30 Bayesian Belief Networks-II

Learning Objectives:

The learning objectives of this module are as follows:

· To understand the design of the Bayesian network

· To understand the examples of Bayesian networks

· To explain inferencing in Bayesian Belief Networks

32.1 Constructing Bayesian networks

Let us first discuss the construction of a Bayesian network. Let us assume that the problem can be defined in terms of n random variables. The steps in the construction is given below:

1. Choose an ordering of variables X1, … ,Xn

2. For i = 1 to n

add Xi to the network

select parents from X1, … ,Xi-1 such that

P (Xi | Parents(Xi)) = P (Xi | X1, … Xi-1)

This choice of parents guarantees:

P (X1, … ,Xn) = πi =1P (Xi | X1, … , Xi-1) (chain rule)

= πi =1P (Xi | Parents(Xi)) (by construction)

32.2 Bayesian Networks – Smoking – Example I

Let us consider the simple example given below:

Figure 32.1 Example of Bayesian Network

The example shows Cancer having Smoking as parent where Smoking and Cancer each can take three values.
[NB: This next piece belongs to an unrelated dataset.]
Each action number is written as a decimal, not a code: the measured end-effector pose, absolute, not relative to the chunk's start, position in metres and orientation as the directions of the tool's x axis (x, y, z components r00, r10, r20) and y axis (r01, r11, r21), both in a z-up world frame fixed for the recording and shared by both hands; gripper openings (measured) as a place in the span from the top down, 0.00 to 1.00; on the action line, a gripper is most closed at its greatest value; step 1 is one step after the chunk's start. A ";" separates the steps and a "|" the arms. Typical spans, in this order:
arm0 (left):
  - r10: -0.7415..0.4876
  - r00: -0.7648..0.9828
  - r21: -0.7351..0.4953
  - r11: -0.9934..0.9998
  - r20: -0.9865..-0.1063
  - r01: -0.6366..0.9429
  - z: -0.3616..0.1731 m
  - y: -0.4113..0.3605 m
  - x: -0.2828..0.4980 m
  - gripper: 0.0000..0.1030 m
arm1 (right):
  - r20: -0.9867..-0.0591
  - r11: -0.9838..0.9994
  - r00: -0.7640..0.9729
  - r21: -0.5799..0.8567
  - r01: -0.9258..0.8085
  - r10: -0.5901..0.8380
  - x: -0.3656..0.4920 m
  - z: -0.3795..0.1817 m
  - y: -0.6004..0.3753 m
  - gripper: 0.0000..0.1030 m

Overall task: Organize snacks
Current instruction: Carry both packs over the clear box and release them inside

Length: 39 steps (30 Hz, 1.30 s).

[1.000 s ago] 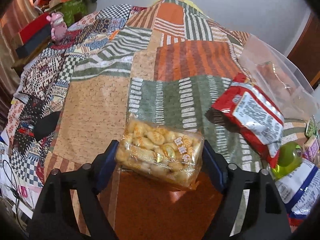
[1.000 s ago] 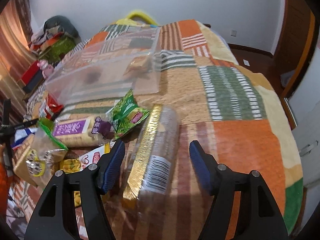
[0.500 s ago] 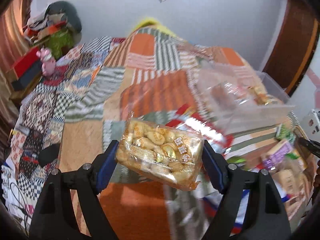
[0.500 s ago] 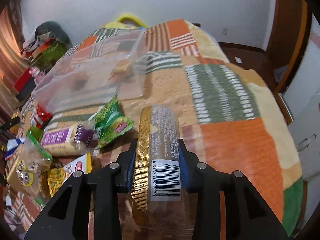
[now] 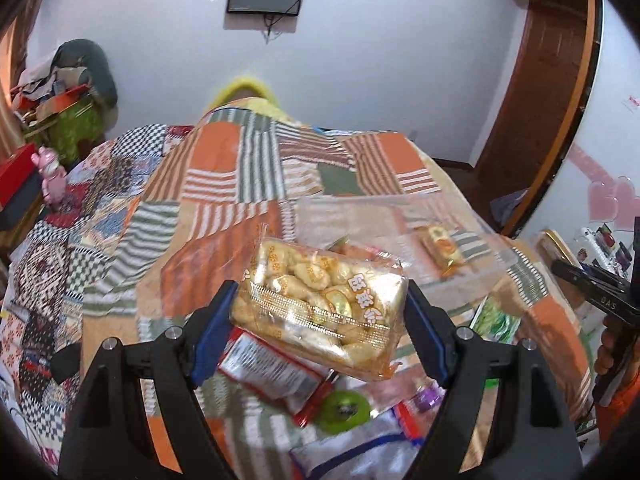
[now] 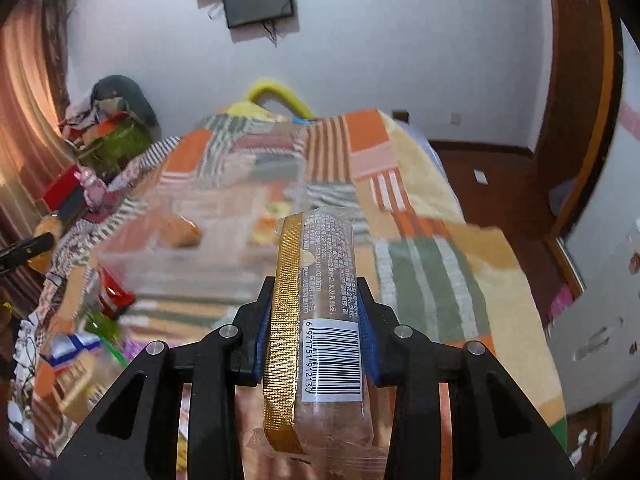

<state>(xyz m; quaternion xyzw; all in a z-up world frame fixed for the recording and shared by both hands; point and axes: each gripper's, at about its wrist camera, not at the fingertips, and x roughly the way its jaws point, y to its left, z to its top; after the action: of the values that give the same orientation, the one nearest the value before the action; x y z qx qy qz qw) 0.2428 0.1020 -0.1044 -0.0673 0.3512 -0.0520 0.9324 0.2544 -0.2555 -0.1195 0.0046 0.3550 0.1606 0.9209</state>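
Observation:
My left gripper [image 5: 320, 312] is shut on a clear pack of golden pastries [image 5: 320, 304] and holds it in the air above the snack pile. A clear plastic bin [image 5: 400, 228] stands just beyond it with a wrapped snack [image 5: 440, 246] inside. My right gripper [image 6: 316, 320] is shut on a long clear packet with a gold strip and barcode [image 6: 320, 300], lifted off the bed. The bin [image 6: 208, 236] lies ahead and left of it, blurred.
Loose snacks lie on the patchwork bedspread [image 5: 224, 200]: a red bag [image 5: 272, 372], a green round item [image 5: 344, 410], a green packet [image 5: 496, 318], a blue-and-white bag [image 5: 360, 452]. The bed edge and floor [image 6: 500, 184] are to the right. Clutter [image 5: 60, 108] is piled far left.
Both grippers have risen and tilted up toward the bin. The right gripper closed on the long packet a second ago and has lifted it. The left keeps its pastry pack.

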 end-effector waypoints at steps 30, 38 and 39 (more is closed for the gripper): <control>-0.229 0.548 -0.164 0.973 -0.805 0.164 -0.157 0.039 0.357 0.22 | -0.726 0.878 0.550 0.156 -0.453 0.413 0.349 -0.153 -0.155 0.68; -0.216 0.571 -0.156 0.976 -0.792 0.154 -0.151 0.041 0.354 0.14 | -0.738 0.872 0.541 0.131 -0.471 0.403 0.346 -0.151 -0.153 0.64; -0.215 0.578 -0.153 0.976 -0.787 0.154 -0.147 0.042 0.351 0.14 | -0.734 0.872 0.547 0.127 -0.473 0.404 0.345 -0.149 -0.154 0.64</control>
<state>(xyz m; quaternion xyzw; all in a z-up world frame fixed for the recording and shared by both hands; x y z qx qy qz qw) 0.3513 0.0421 -0.1467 -0.0338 0.4473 -0.1039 0.8877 0.3454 -0.1539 -0.1488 -0.0427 0.4056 0.2494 0.8783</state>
Probability of Smoking being each of the three values that is Probability of smoking being no, Probability of smoking being light, and Probability of smoking being heavy are given. The Conditional Probability Table (CPT) of each of the three values of Cancer ( namely none, benign, malignant) given the different values of Smoking is given (Figure 32.1). The product rule for the example is shown in Figure 32.2. Here the conditional probability P(C|S) is multiplied by probability of s P(S) to obtain joint probability P(C,S). This table can be used for marginalization as shown in Figure 32.3. The total of the columns gives us P(C) – the marginalized value of C.

Now using the values calculated we get P(S|C)=P(C|S).P(S)/P(C) = P(C,S)/P(C)as shown in Figure 32.4. Therefore we get the probability of the state of Smoking knowing the state of Cancer can be inferred.
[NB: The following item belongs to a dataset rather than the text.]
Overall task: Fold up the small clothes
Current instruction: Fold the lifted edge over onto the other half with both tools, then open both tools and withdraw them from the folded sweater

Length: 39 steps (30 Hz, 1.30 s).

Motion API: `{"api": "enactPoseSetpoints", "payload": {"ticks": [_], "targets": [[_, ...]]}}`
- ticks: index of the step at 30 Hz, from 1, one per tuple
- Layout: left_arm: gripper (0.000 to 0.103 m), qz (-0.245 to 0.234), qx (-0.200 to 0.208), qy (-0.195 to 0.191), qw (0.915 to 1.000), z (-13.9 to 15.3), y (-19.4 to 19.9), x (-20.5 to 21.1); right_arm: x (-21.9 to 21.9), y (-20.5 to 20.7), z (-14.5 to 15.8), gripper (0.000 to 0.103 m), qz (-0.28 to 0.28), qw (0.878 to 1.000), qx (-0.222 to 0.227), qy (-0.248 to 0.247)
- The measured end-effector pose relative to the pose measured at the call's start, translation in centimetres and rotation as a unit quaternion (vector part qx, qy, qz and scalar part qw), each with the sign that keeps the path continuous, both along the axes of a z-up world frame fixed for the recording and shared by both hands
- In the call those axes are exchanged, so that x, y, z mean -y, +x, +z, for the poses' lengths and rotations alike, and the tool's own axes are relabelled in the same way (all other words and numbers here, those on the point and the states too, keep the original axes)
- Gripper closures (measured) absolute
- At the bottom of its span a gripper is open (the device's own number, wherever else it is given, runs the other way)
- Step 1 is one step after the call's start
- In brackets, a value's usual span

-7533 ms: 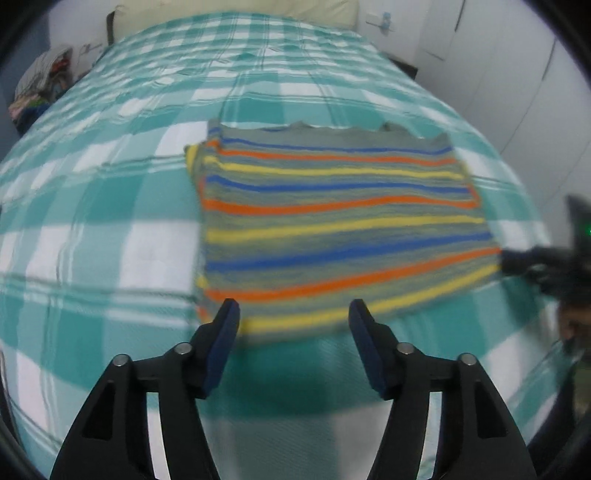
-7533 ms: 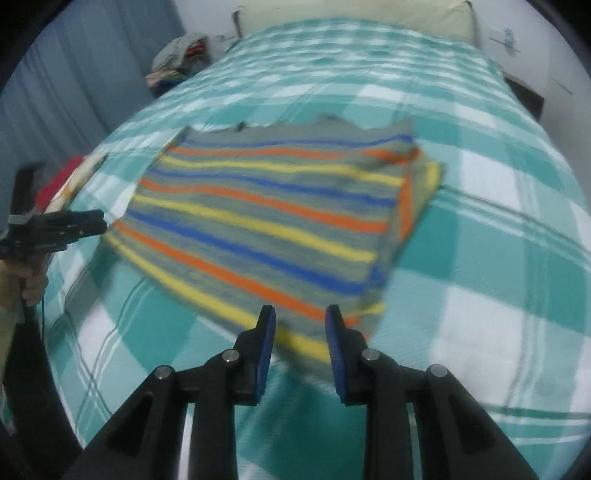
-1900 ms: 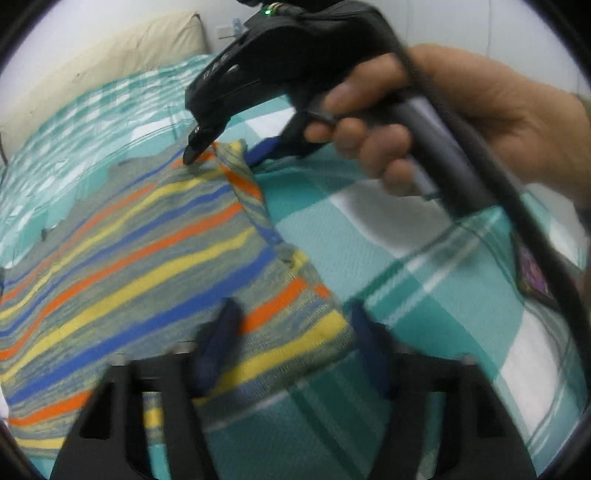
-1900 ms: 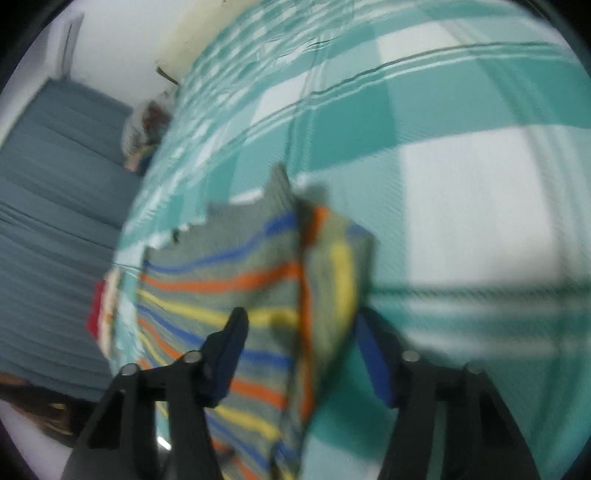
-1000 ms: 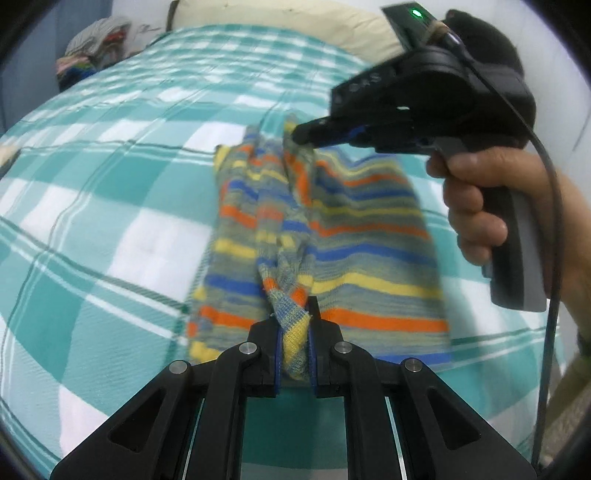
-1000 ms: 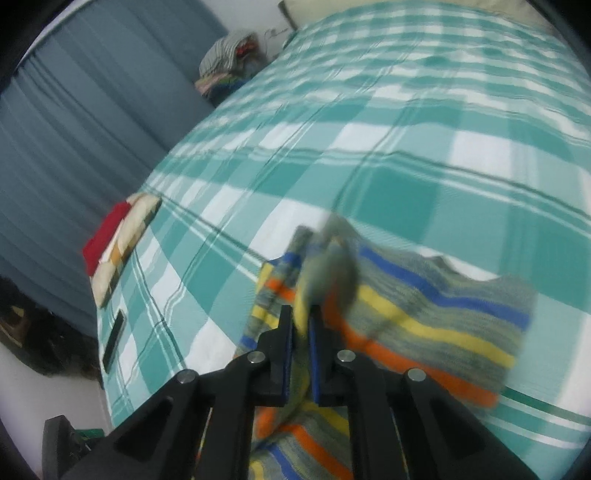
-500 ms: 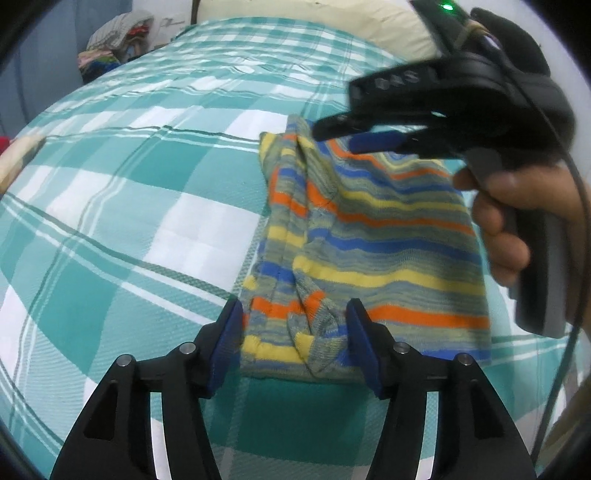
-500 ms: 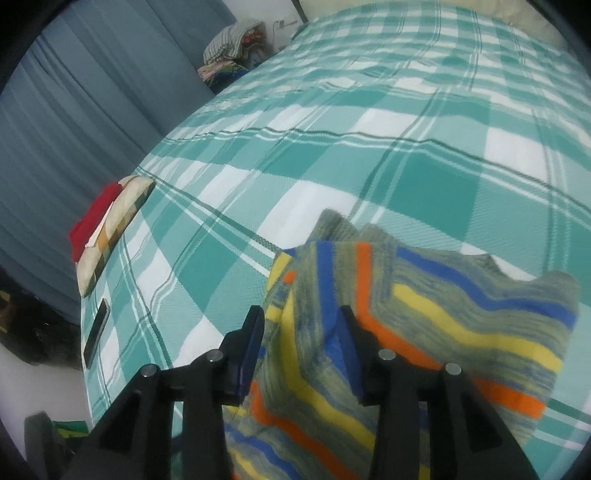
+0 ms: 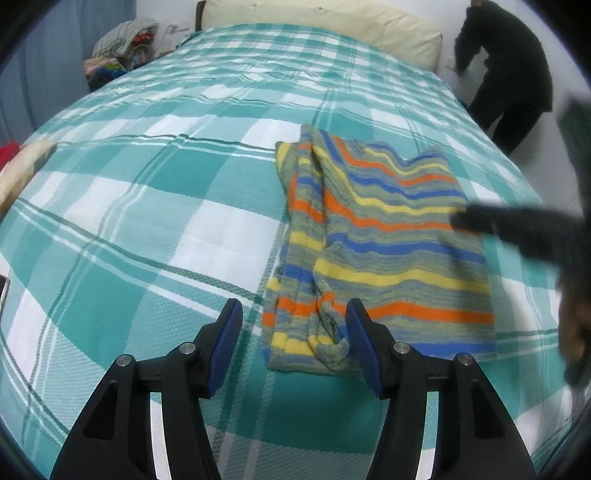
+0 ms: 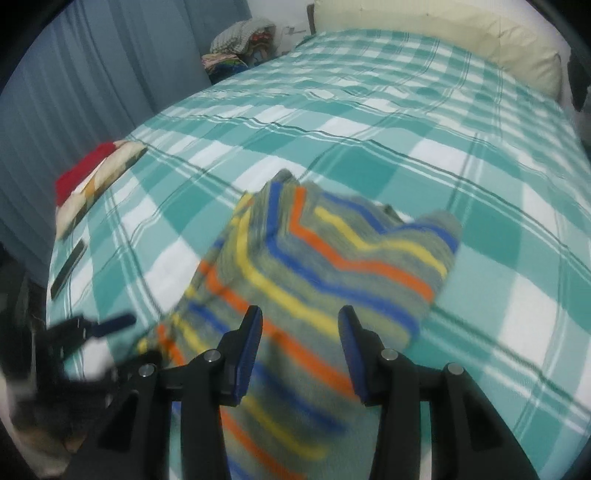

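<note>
Your left gripper (image 9: 293,343) stands released, its blue pads either side of the near edge of the striped knit sweater (image 9: 384,236) without pressing it. The sweater lies folded on the teal checked bedspread (image 9: 155,206), one long side bunched into a ridge. Your right gripper (image 10: 300,350) is also released, poised over the sweater's stripes, gripping nothing

a bed (image 9: 155,206) in a teal and white checked cover carries the folded striped knit (image 9: 373,236) at centre-right. a cream pillow (image 9: 321,22) lies at twelve o'clock. at nine o'clock sit a red and cream folded cloth (image 10: 92,184) and a dark flat object (image 10: 68,269).
</note>
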<state>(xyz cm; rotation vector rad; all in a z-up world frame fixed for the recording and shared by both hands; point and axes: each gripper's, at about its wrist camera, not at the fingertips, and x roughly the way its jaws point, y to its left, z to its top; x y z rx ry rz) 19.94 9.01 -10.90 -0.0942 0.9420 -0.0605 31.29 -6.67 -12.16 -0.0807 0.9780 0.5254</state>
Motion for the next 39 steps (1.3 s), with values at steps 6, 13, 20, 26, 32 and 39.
{"api": "enactPoseSetpoints", "payload": {"ticks": [6, 13, 20, 26, 32, 39], "targets": [[0.042, 0.018, -0.001, -0.037, 0.9991, 0.9, 0.5, -3.2, 0.2, -5.1, -5.3, 0.059, 0.000, 1.000, -0.029, 0.004], [0.030, -0.044, -0.003, -0.068, 0.9967, 3.1, 6.4, -1.7, 1.6, -6.3, -2.8, 0.060, 0.010, 1.000, -0.001, 0.006], [0.038, -0.045, -0.039, -0.002, 0.9982, -0.5, 13.4, 2.1, 4.3, 1.8, 0.6, 0.060, -0.075, 0.995, 0.032, 0.059], [0.032, -0.029, -0.042, 0.007, 0.9987, -3.4, 14.0, 1.2, 1.4, 4.6, -5.4, 0.059, -0.078, 0.995, -0.040, 0.041], [0.032, -0.024, -0.020, 0.027, 0.9991, -1.3, 11.8, 0.1, 0.7, 1.4, -2.8, 0.059, -0.095, 0.995, 0.021, 0.028], [0.032, -0.046, -0.012, 0.030, 0.9984, 0.7, 7.0, -1.3, 0.0, -5.0, -1.7, 0.059, -0.080, 0.996, 0.033, 0.035]]}}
Figure 32.4 Inferred Values using Marginalization

32.3 Causes and Bayes’ Rule

Let us consider a simple example of Rain causing Wet-Grass (Figure 32.5). We are given that the probability of Rain P(R) is 0.4 which also means that the probability of no rain is 0.6. In addition we are given the CPT of the Wet-Grass under the conditions of Rain and No Rain.Now how do we proceed to carry out diagnostic inference that is Knowing that the grass is wet, what is the probability that rain is the cause?

Figure 32.5 Causal and Diagnostic Inference

The procedure for carrying out this diagnostic inference is shown in Figure 32.6. Now using Bayes Theorem we know that P(R|W) can be deduced from P(W|R)
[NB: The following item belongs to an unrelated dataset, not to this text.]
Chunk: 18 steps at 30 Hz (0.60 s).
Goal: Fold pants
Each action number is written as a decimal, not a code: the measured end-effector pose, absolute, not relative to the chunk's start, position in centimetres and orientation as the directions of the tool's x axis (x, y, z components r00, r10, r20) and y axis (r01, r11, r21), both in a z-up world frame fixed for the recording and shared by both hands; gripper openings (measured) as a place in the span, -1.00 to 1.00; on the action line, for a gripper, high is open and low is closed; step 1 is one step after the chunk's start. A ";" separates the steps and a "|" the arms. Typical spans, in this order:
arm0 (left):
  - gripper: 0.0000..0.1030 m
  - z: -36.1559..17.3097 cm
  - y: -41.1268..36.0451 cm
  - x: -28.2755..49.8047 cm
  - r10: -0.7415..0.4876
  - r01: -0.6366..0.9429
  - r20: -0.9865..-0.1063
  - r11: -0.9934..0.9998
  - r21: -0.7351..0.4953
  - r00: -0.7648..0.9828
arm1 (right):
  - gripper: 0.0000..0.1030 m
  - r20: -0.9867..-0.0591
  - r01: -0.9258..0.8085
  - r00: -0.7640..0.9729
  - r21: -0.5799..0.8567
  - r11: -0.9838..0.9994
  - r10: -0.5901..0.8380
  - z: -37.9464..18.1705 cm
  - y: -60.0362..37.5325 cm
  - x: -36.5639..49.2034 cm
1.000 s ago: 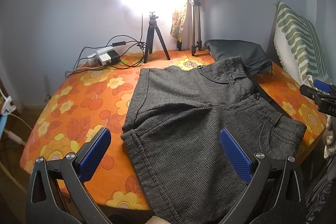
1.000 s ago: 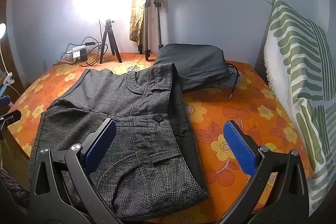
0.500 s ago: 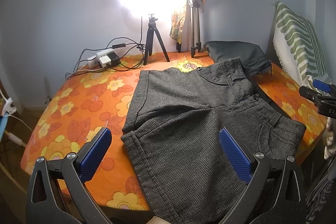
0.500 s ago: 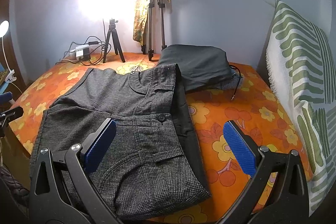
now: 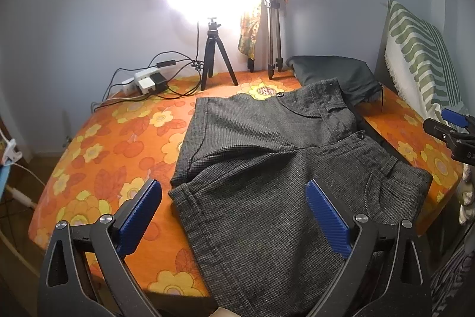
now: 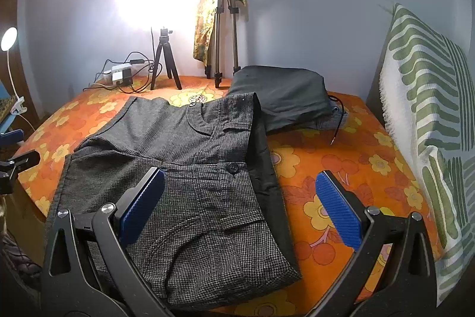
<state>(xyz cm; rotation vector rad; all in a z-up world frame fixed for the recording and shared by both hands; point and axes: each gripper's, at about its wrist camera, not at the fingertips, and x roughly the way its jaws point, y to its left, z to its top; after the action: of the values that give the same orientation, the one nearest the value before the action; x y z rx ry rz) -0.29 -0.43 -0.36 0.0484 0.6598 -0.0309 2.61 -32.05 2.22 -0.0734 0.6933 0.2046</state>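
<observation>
An orange flowered tabletop (image 5: 98,156) carries the grey houndstooth pants (image 5: 267,168), lying flat across its near middle, waist toward a folded dark garment (image 6: 285,97) at the back. The left gripper (image 5: 234,216) hangs above the near leg, its wide fingers closing on nothing; the right gripper (image 6: 240,207) spreads wide over the waistband edge, holding nothing

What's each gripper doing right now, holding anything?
Left gripper: open above the grey pants, jaws closing a little, nothing gripped.
Right gripper: open, empty, over the same pants.
</observation>
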 end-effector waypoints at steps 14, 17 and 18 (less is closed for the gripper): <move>0.89 -0.4 -0.2 -0.2 -0.012 0.042 -0.610 0.999 0.034 0.792 | 0.97 -0.640 -0.225 0.749 -0.002 0.974 0.172 2.3 -31.7 2.6; 0.86 -0.4 -0.1 -0.3 -0.013 0.042 -0.611 0.999 0.033 0.792 | 0.95 -0.641 -0.230 0.747 -0.002 0.973 0.175 2.2 -31.6 2.5; 0.83 -0.5 -0.1 -0.3 -0.014 0.043 -0.612 0.999 0.033 0.791 | 0.95 -0.641 -0.231 0.747 -0.003 0.973 0.176 2.2 -31.6 2.5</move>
<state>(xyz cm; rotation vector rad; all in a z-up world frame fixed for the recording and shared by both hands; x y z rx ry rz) -0.27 -0.12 -0.46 0.0458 0.6576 -0.0311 2.50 -31.56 2.25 -0.0840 0.6923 0.2228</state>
* P(R) divided by P(W). Now probability of Wet-Grass P(W) is the summation of P(W|R)*P(R) + P(W|~R)*P(~R) that is the probability of Wet-Grass is based on the probabilities of the states of its cause (Rain), in this case only two states R and ~R.

Figure 32.6 Diagnostic Inference

32.4 Bayesian Networks Construction – Icy Roads – Example II

Let us now understand how to design a Bayesian Network for the problem statement given in Figure 32.7 .

1. Inspector Smith is waiting for Holmes and Watson who are both late for an appointment.

2. Smith is worried that if the roads are icy one or both of them may have crashed his car.

3. Suddenly Smith learns that Watson has crashed.

4. Smith Thinks – If Watson has crashed, probably roads are icy, then Holmes has probably crashed too.

5. Smith then learns it is warm outside and roads are salted.

6. Smith thinks – Watson was unlucky, Holmes should still make it.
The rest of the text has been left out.